Outils de clonage

Le clonage d'ADN ou clonage moléculaire est le processus de fabrication de copies multiples et identiques d'un morceau d'ADN particulier. Le clonage moléculaire utilise généralement des séquences d'ADN provenant de deux organismes différents : l'espèce qui est la source de l'ADN à cloner, et l'espèce qui servira d'hôte vivant pour la réplication de l'ADN recombinant. Les méthodes de clonage moléculaire sont au cœur de nombreux domaines contemporains de la biologie et de la médecine modernes. Dans une procédure typique de clonage d'ADN, le gène ou autre fragment d'ADN d'intérêt est d'abord inséré dans un morceau circulaire d'ADN appelé plasmide. L'insertion est effectuée à l'aide d'enzymes qui "coupent et collent" l'ADN, et elle produit une molécule d'ADN recombinant, ou ADN assemblé à partir de fragments provenant de sources multiples.

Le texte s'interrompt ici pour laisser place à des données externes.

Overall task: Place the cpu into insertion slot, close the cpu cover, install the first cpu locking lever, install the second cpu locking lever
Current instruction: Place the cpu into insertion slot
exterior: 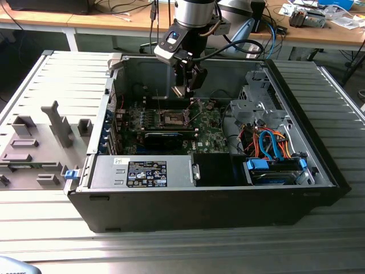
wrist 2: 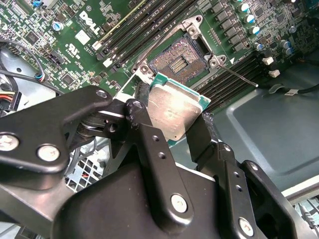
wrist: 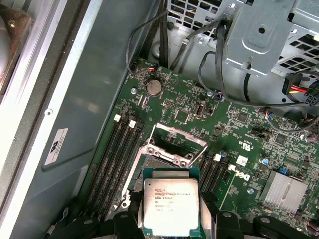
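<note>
The gripper (wrist 2: 168, 117) was clamped on the cpu (wrist: 171, 204), fingers against two opposite edges, holding it in the air above the uncovered insertion slot (wrist 2: 178, 59) of the green motherboard (wrist: 239, 144). The cpu cover (wrist: 175, 143) stood raised.

Silver cpu (wrist: 171, 206) hangs above uncovered insertion slot (wrist 2: 180, 59).

Ribbed grey metal table (exterior: 57, 240), wooden desks (exterior: 114, 23) behind, cables (exterior: 122, 8) strewn across them, even light
</note>
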Controlling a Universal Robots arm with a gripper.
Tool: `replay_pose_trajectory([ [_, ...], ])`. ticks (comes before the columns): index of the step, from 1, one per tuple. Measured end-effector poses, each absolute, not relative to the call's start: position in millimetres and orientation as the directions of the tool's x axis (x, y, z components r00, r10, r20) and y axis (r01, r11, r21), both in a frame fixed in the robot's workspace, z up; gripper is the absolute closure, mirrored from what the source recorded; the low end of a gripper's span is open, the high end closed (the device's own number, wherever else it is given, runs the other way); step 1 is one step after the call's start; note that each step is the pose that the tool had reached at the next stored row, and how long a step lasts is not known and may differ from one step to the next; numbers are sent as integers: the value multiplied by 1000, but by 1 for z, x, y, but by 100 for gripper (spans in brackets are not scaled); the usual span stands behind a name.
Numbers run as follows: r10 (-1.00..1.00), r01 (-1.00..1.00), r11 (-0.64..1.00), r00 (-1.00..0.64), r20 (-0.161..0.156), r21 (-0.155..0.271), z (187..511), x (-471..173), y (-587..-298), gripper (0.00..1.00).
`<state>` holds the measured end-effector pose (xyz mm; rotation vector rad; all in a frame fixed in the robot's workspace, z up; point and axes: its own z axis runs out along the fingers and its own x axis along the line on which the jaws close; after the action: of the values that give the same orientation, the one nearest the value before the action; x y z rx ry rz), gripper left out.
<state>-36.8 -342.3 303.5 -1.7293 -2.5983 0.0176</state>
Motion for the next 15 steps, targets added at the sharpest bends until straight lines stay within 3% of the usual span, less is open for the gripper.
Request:
replay_pose_trajectory([
  [15, 934, 933, 358, -358, 11, -21, 302, -37, -342, 45],
])
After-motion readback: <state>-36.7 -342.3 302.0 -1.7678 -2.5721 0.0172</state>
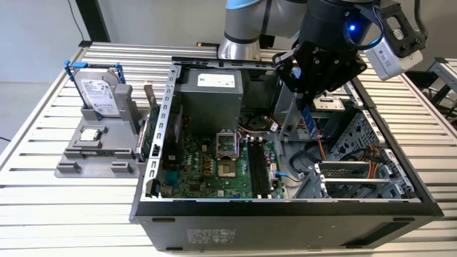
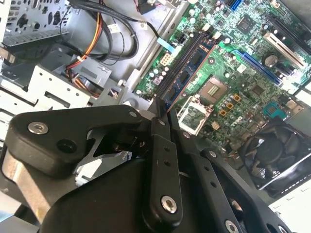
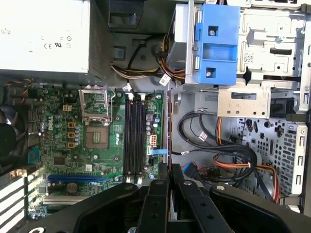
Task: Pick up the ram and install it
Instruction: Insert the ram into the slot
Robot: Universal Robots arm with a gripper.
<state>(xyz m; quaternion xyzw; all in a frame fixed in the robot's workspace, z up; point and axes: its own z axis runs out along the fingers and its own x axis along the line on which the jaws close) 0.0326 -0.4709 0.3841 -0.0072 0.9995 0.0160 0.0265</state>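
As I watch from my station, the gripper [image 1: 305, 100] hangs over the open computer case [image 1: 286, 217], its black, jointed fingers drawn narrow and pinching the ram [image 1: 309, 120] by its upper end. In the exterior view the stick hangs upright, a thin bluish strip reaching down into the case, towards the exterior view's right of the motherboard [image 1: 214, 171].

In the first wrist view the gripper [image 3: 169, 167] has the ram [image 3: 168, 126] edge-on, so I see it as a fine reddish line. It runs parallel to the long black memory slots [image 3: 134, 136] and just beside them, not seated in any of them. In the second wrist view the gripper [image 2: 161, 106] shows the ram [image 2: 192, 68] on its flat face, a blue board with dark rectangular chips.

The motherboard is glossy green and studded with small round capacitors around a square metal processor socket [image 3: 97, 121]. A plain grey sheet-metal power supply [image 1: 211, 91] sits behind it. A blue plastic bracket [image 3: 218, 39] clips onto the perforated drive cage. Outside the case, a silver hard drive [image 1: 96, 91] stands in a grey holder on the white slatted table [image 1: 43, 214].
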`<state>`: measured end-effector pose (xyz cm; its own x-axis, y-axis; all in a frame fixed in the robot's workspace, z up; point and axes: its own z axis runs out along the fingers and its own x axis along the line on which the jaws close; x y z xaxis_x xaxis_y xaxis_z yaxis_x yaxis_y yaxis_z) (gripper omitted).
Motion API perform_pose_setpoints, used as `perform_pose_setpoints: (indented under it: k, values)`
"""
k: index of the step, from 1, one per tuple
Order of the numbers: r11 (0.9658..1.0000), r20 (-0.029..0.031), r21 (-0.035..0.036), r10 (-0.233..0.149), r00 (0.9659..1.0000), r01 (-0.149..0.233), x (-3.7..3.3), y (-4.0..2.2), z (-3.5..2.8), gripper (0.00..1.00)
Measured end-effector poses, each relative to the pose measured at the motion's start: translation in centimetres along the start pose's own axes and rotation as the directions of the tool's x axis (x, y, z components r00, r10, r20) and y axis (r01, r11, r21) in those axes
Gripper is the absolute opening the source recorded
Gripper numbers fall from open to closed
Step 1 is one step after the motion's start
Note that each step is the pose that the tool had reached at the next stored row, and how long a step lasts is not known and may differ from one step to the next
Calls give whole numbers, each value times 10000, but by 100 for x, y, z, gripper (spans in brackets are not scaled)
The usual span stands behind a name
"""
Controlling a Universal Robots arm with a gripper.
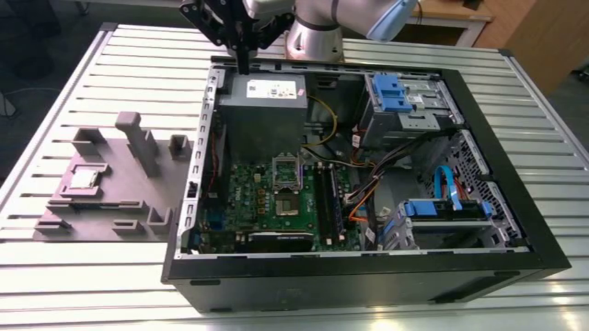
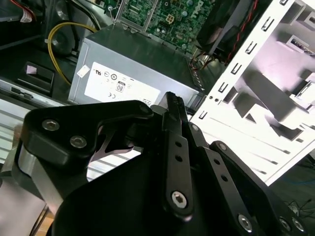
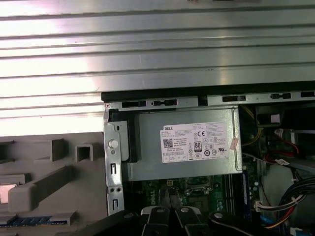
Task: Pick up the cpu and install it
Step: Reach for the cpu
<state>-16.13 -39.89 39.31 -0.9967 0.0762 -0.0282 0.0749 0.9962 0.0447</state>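
The cpu (image 1: 83, 178) is a small silvery square lying flat in a recess of the grey fixture block (image 1: 120, 200), on the exterior view's left, outside the computer case. In the first wrist view the cpu (image 3: 5, 192) is cut by the frame's edge. My gripper (image 1: 244, 66) hangs over the far wall of the case, above the grey power box (image 1: 262, 103), far from the cpu. Its fingers (image 2: 172, 105) are pressed together with nothing between them. The dark socket frame (image 1: 287, 172) sits on the green board (image 1: 267, 200) inside the case.
The open black case (image 1: 368, 269) lies on a slatted metal table (image 1: 92, 289). Inside are blue drive brackets (image 1: 391, 89), loose cables (image 1: 368, 186) and memory slots (image 1: 327, 200). The fixture block has upright posts (image 1: 138, 138) around the cpu's recess.
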Motion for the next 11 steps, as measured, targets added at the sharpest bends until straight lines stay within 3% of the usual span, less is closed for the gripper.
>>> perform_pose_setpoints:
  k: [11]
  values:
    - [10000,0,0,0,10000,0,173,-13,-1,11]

Pratiquement toute séquence d'ADN peut être clonée et amplifiée, mais certains facteurs peuvent limiter le succès du processus. Les séquences d'ADN difficiles à cloner sont par exemple les répétitions inversées, les origines de réplication, les centromères et les télomères. Une autre caractéristique qui limite les chances de succès est la grande taille de la séquence d'ADN. Les insertions de plus de 10 kbp ont un succès très limité, mais les bactériophages tels que le bactériophage λ peuvent être modifiés pour insérer avec succès une séquence jusqu'à 40 kbp.